1. 1. The method for detecting and filtering the knowledge pollution of the search enhancement generation system is characterized by comprising the following steps of: Step one, constructing a training data set; step two, respectively constructing semantic view features and vocabulary view features for the training data set in the step one, and calculating a similarity matrix; step three, calculating a distance matrix according to the similarity matrix in the step two, and constructing graph data; step four, constructing KAGATv-Res model, and outputting corresponding classification score by adopting the KAGATv-Res model after training, wherein the specific process is as follows: Step four, inputting the graph data into a first GATv layer of KAGATv-Res model, calculating the attention coefficient between the node and the neighbor node thereof through a dynamic attention mechanism, and aggregating neighbor information to obtain hidden layer characteristics; Inputting the hidden layer characteristics into a KAN layer to recursively generate Chebyshev polynomial items, introducing a learnable spectrum gating parameter to carry out weighted screening on the polynomial, calculating nonlinear output, and splicing the nonlinear output with the characteristics of a basic linear layer in the KAN layer to obtain output characteristics of the KAN layer; mapping the output characteristics of the KAN layer to the dimension consistent with the output of the first GATv layers by adopting a linear projection layer, and performing residual connection to obtain residual characteristics; and fourthly, performing second GATv layers of aggregation on the residual characteristics, and calculating a final classification score through a full connection layer.
2. 2. The method for detecting and filtering knowledge pollution of a search enhancement generation system according to claim 1, wherein in the first step, the training data set comprises original data as positive sample data and malicious documents as negative sample data, and the specific process of constructing the negative sample data is as follows: Loading a retriever model for white box optimization, and configuring attack parameters of white box text against attacks; step one, reading an input problem set M from an input text, calling an external LLM (logical level management) generation component I, and splicing a problem text Q with the component I to generate a malicious document P; step one, judging whether to select black box attack, if yes, enabling the component S=Q, generating a malicious document P=S_I, executing step one, otherwise, loading white box attack, executing Hotflip iteration optimization, and generating a combined text Executing the fourth step; and step four, decoding and outputting natural texts, calling an external LLM for verification, outputting and storing a result when the verification is successful, returning to step two, and storing a final result as negative sample data of a training data set when the processing of all the problem texts is completed.

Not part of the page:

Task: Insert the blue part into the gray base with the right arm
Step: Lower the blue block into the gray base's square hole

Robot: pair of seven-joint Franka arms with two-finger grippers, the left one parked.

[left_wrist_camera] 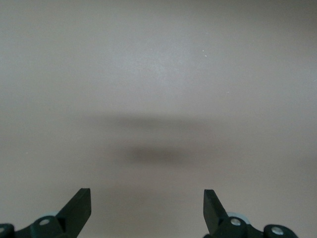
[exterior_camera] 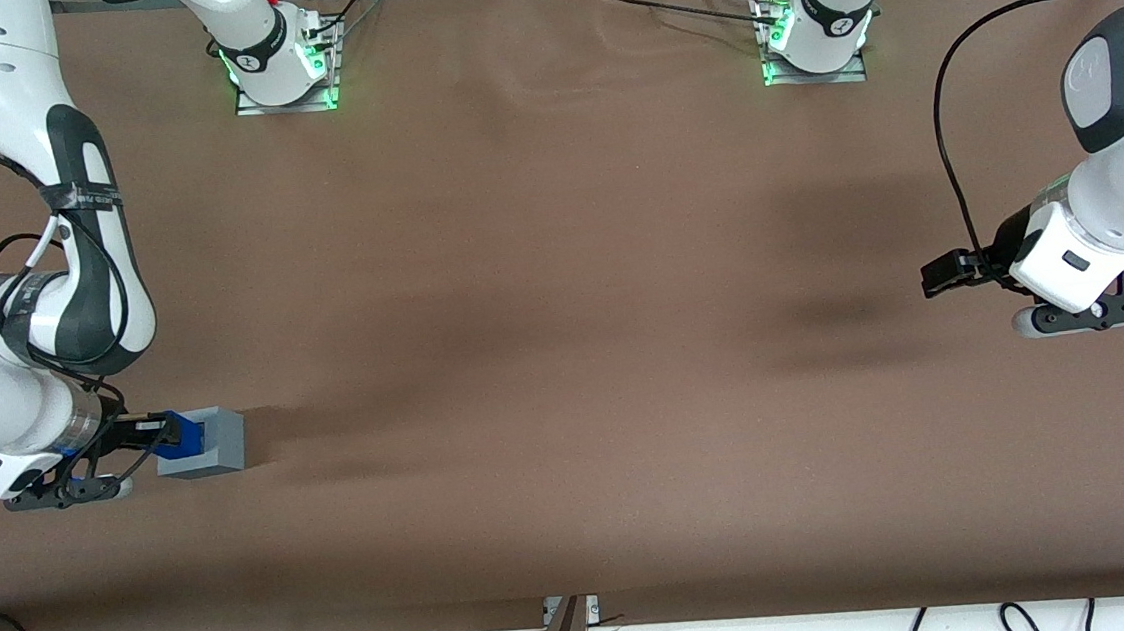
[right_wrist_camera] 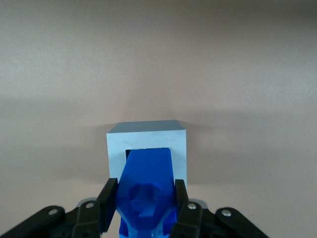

3. 3. The method for detecting and filtering knowledge pollution of a search enhancement generation system according to claim 2, wherein in the third step, the specific process of performing Hotflip iterative optimization is as follows: Taking the component I generated by the external LLM as the component I of the white box attack, adopting a retriever model to code the word of the problem text Q and calculating an embedded vector of the problem text; constructing an initial token sequence of the component S, wherein the initial token sequence adopts a sequence subjected to word segmentation of the question text Q as an initial value; Inputting the malicious document P=S+I into a retriever model, calculating the embedded representation of the malicious document P, calculating the cosine similarity between the embedded representation and the embedded vector of the problem text, and taking the cosine similarity as an optimization target; the optimization target is subjected to counter propagation to obtain gradient information of a retriever model embedding layer on each token position of the component S, and the top k candidate tokens are screened out for the current token position to be replaced according to dot product results of the gradient information and a retriever model embedding layer word vector; Selecting tokens to be replaced in the first k candidate token replacing components S, calculating cosine similarity between the tokens to be replaced and the embedded vector of the problem text for the combined text after replacement, selecting the candidate tokens with high similarity scores to update the corresponding tokens in the S components, obtaining an optimized token sequence, and obtaining the combined text when the similarity scores exceed a set threshold value =S⊕I。
4. 4. The method for detecting and filtering knowledge pollution of a search enhancement generation system according to claim 1, wherein in the second step, semantic features are extracted by using a sentence embedding model based on a transducer, vocabulary sparse features are extracted by using TF-IDF, and the semantic features and the vocabulary sparse features are spliced to obtain a node feature matrix 。
5. 5. The method for detecting and filtering knowledge pollution of a search enhancement generation system according to claim 4, wherein in step two, a semantic similarity matrix is calculated Sum vocabulary similarity matrix And obtaining a final similarity matrix through weighted fusion Expressed by the following formula: ; In the formula, Is a semantic weight coefficient.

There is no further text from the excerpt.